Get a 1/6 scale guitar, and youre well on your way to do a "Cylon & Garfunkel" set.


----------



## Stoney-VA (Oct 19, 2011)

RedHeadKevin said:


> Get a 1/6 scale guitar, and youre well on your way to do a "Cylon & Garfunkel" set.


:lol::lol::lol::lol:


----------



## John P (Sep 1, 1999)

Cyyyylon
Cyyylon harvest moooon
Up in the skyyyy...


----------



## Wolvster (Mar 14, 2006)

Zombie_61 said:


> Don't believe *anything* you read on Monsters In Motion's website. They're notorious for making things up in order to get money for products they can't provide.


Don't expect the Centurion before Wonderfest...

it's coming, their jsut tweaking some stuff and
you will NOT be disappointed...


:thumbsup:


----------



## Stoney-VA (Oct 19, 2011)

3 inch Disco Ball arrived this afternoon.

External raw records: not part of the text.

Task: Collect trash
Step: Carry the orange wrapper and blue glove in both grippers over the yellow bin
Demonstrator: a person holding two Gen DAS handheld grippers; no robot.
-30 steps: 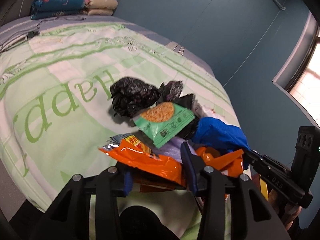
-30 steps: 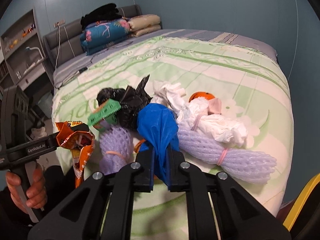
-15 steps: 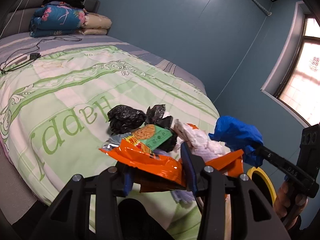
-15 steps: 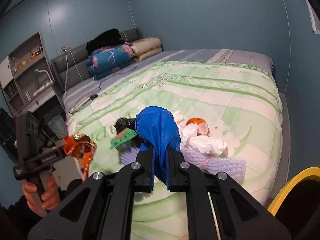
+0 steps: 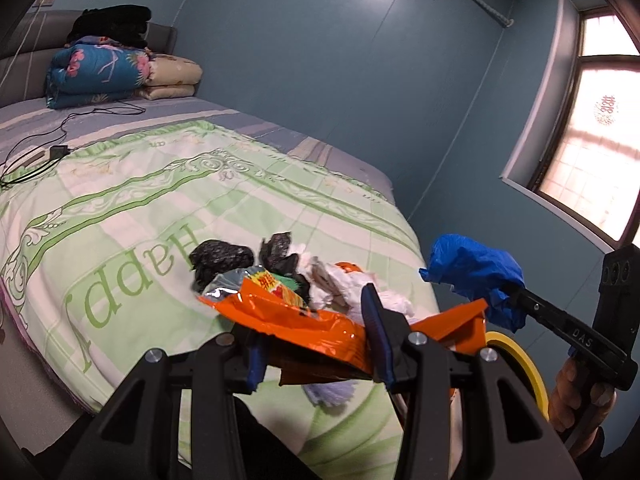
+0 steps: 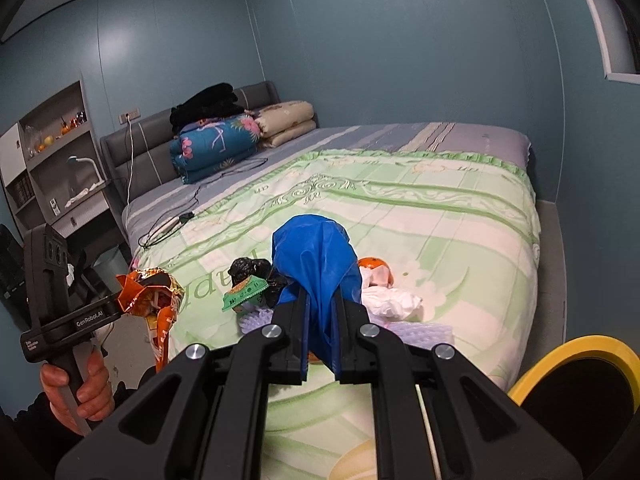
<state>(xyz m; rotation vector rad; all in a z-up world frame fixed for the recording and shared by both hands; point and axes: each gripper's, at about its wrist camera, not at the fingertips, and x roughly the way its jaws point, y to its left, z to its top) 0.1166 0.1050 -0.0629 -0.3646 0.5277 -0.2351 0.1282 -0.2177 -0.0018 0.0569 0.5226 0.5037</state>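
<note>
So, green-and-white patterned quilt (image 5: 132, 216) printed "Happy" carries the leftover trash heap. Yellow-rimmed bin (image 6: 576, 352) sits off the quilt's near corner, closest to the right gripper (image 6: 320, 316), clamped on a crumpled blue plastic bag (image 6: 316, 256). Left gripper (image 5: 316, 336) pinches a crinkled orange snack wrapper (image 5: 304, 320), lying crosswise to the fingers. Handle reads "GenRobot.AI".

Folded quilts (image 6: 218, 142) — bed (image 6: 460, 208), window (image 5: 592, 136)
</note>
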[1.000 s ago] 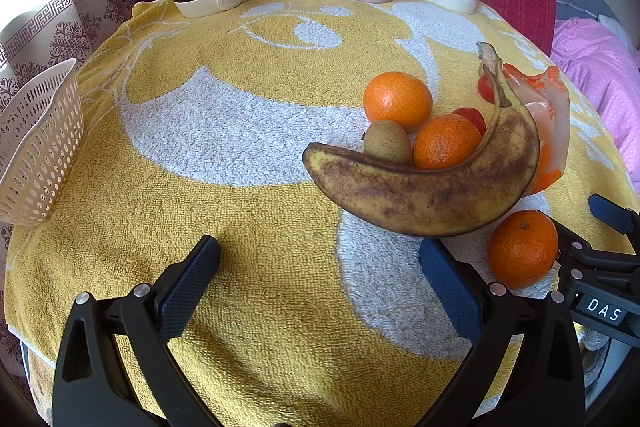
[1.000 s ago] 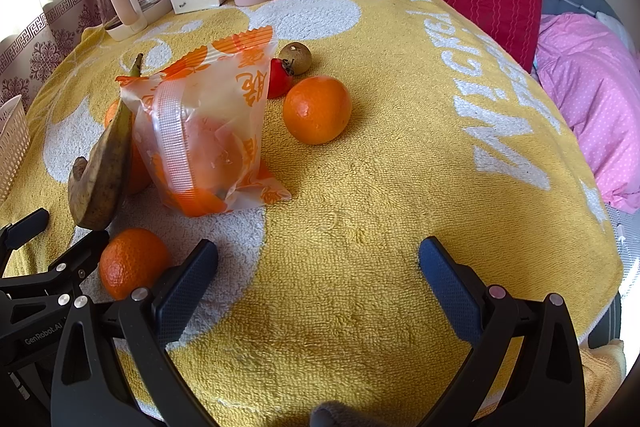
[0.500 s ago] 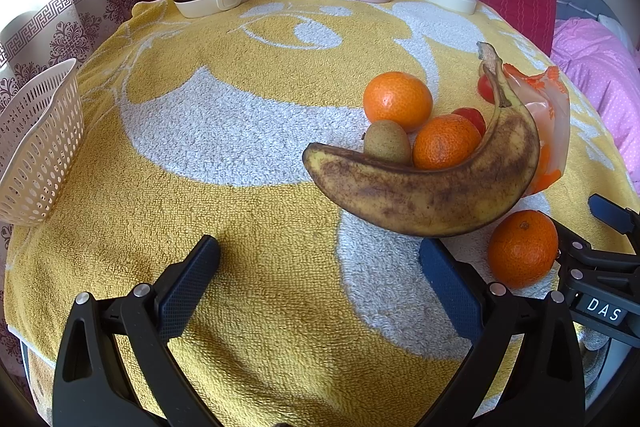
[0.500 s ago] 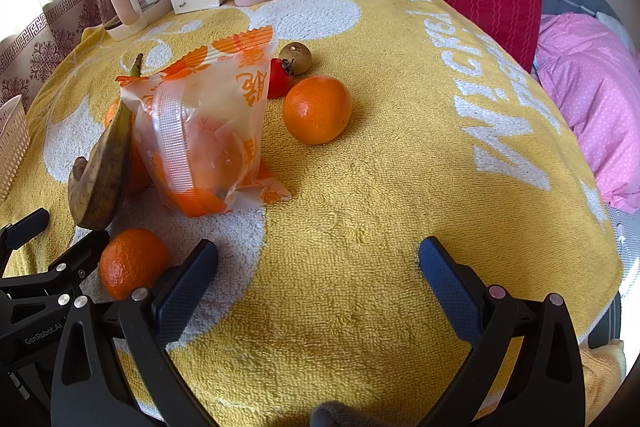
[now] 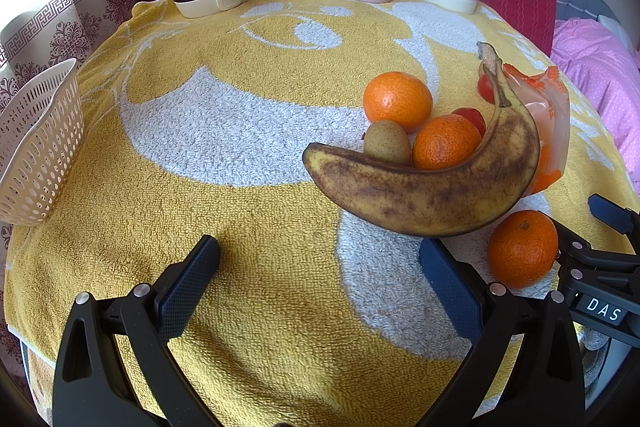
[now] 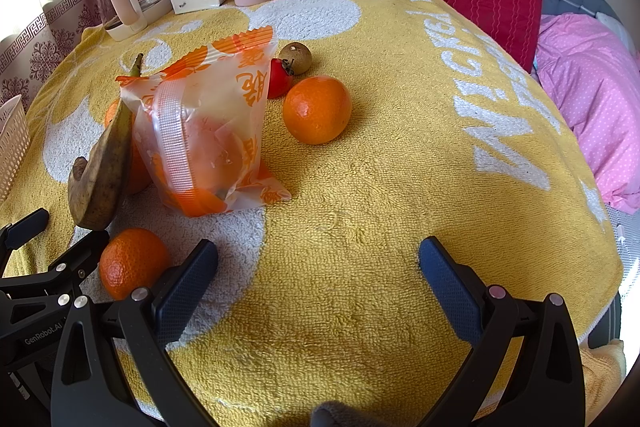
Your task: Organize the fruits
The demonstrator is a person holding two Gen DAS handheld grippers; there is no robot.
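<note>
We see a desk covered by a yellow-and-white towel (image 5: 248,131), with a red backdrop behind and a pink bed cover (image 6: 588,99) at right. The banana (image 5: 424,191) lies right of centre, long axis roughly left to right, blunt end left, stem curving up to the far right, against the tangerines (image 5: 446,143) and a kiwi (image 5: 387,142). The left tool (image 5: 320,275) and right tool (image 6: 318,275) are both spread wide, holding nothing. Nothing has changed from one second earlier.
</note>
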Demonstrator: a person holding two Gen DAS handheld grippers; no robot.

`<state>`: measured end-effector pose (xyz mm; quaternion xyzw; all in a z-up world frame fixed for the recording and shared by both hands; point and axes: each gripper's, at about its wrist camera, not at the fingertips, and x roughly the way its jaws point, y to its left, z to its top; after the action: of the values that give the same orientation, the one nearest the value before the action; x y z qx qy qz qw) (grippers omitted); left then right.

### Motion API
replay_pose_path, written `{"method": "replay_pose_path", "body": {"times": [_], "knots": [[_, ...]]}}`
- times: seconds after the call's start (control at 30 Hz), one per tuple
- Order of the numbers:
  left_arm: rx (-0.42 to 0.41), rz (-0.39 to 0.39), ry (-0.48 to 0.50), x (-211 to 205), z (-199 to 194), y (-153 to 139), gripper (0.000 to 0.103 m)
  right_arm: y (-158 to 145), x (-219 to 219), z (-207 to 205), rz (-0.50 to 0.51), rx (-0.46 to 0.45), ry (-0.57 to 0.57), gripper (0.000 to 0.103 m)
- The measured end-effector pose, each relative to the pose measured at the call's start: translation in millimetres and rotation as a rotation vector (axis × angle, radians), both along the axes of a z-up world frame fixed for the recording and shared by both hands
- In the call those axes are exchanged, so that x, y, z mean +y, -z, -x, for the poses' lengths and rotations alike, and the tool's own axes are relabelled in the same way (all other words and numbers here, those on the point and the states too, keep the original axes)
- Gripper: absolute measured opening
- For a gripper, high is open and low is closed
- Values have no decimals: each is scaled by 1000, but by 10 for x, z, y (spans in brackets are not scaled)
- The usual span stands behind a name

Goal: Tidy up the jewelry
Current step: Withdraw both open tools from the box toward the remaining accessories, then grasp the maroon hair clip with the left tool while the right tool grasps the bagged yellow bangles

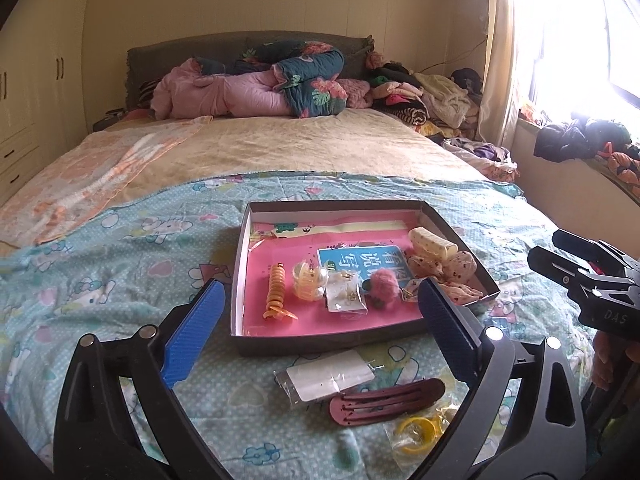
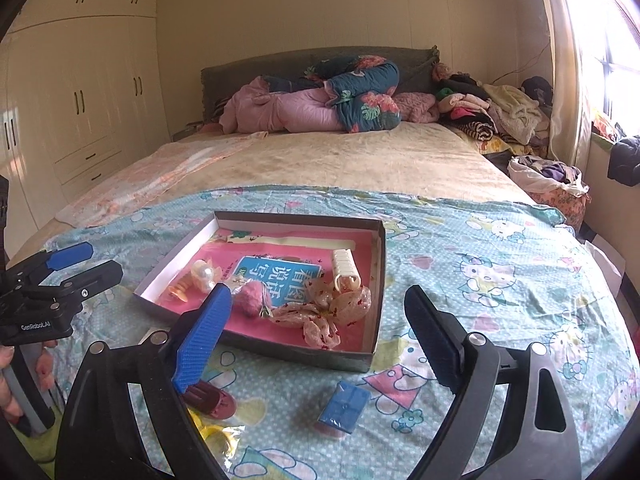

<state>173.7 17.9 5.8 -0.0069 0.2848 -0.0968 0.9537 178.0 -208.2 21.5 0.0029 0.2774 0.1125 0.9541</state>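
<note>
Both sets of fingers stand wide and empty. My left gripper (image 1: pixel 318 316) hangs above the near edge of the box (image 1: pixel 280 346); nothing lies between its pads. My right gripper (image 2: pixel 320 332) hangs over the box's near right corner, also with nothing in it.

Findings on the task's things. The box sits on the bed (image 1: pixel 120 240), on the cartoon-print sheet. Inside it, from left to right in the left view: an orange spiral clip (image 1: pixel 276 294), a pearl piece (image 1: pixel 310 280), a small bag of earrings (image 1: pixel 345 294), a pink pompom (image 1: pixel 383 286), a cream clip (image 1: pixel 432 240) and a spotted fabric bow (image 1: pixel 460 268). These rest on a pink liner.

Still outside the box, on the sheet just in front of it: a clear packet (image 1: pixel 326 376), a brown hair clip (image 1: pixel 384 400) touching that packet's near edge, and a yellow ring in a bag (image 1: pixel 418 430) just beside the clip. In the right view a blue case (image 2: pixel 344 406) lies on the sheet, near the box's front wall and between my right fingers.

Judgement: sorting is part done; I am between items, with no grip in hand. The next move calls for a pick from the sheet. The blue case suits the right fingers, as it lies below their gap. The brown clip and the packet lie low between the left fingers. The packet is thin and flat; I expect it to slip unless pinched at an edge.
</note>
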Motion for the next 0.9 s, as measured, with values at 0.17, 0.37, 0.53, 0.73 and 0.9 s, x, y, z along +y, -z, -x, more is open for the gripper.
{"method": "replay_pose_path", "body": {"times": [0.17, 0.37, 0.53, 0.73, 0.9], "knots": [[-3, -2, 4, 3, 107, -3, 89, -50, -1, 140, 4, -13, -9, 86], [4, -12, 13, -4, 224, 38, 89, -37, 10, 288, 15, -10, -23, 86], [6, -19, 10, 10, 302, 71, 89, 24, 25, 414, 17, -4, -36, 86], [-2, -36, -2, 30, 413, 105, 89, 120, 101, 557, 27, 1, -62, 86], [-18, -32, -1, 83, 498, 121, 89, 170, 144, 637, 10, 2, -79, 86]]}}
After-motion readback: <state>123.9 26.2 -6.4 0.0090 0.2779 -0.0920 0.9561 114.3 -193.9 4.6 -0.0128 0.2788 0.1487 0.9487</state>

Edit: I also received a 10RPM motor to spin the disco ball. Just waiting on the Centurion.


----------



## Zombie_61 (Apr 21, 2004)

Wolvster said:


> Don't expect the Centurion before Wonderfest...
> 
> it's coming, their jsut tweaking some stuff and
> you will NOT be disappointed...


Oh, take my word for it, after building models for more than 40 years now I don't _expect_ anything. Ever. Projects come and go, get announced and canceled, etc., etc.. When it's available I'll get one; until then, I have more than enough kits to keep me occupied. And coming from Moebius, I know it'll exceed my expectations. :thumbsup:


----------